- Exercise goal: Instruction for the data below: set down exactly the lines from the line with "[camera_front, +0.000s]" to the line with "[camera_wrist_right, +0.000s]", inclusive, and no others.

- Information supplied:
◆ ◆ ◆ ◆ ◆ ◆ ◆
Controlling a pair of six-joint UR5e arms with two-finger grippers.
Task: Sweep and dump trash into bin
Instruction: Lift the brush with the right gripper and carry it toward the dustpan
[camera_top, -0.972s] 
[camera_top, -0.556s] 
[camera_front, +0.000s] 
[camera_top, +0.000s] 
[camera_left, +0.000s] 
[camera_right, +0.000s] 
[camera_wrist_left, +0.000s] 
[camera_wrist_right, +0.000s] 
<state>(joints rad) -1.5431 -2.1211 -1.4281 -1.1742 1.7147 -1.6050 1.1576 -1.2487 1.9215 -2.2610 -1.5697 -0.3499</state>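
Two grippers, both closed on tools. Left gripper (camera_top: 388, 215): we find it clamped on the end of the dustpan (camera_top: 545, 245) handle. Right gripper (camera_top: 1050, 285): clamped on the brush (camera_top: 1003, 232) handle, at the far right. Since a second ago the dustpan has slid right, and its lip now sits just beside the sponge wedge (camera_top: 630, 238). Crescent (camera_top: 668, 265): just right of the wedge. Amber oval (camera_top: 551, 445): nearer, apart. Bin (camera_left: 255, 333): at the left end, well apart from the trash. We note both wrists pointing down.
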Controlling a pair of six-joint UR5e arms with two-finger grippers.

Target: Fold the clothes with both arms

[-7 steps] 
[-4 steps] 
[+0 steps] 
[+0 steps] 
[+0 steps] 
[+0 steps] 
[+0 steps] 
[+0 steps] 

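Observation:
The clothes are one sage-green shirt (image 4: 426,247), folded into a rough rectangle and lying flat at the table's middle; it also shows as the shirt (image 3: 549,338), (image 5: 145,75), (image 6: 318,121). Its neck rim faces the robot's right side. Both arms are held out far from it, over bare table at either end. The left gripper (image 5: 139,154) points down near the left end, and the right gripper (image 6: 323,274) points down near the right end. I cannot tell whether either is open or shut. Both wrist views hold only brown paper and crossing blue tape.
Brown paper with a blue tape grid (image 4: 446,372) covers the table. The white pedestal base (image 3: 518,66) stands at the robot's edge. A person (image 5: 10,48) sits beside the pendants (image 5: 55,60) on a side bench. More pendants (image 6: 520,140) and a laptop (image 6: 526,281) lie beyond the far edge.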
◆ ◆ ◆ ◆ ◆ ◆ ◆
- Solution to the exercise:
[camera_front, +0.000s] 
[camera_top, +0.000s] 
[camera_left, +0.000s] 
[camera_right, +0.000s] 
[camera_wrist_left, +0.000s] 
[camera_wrist_right, +0.000s] 

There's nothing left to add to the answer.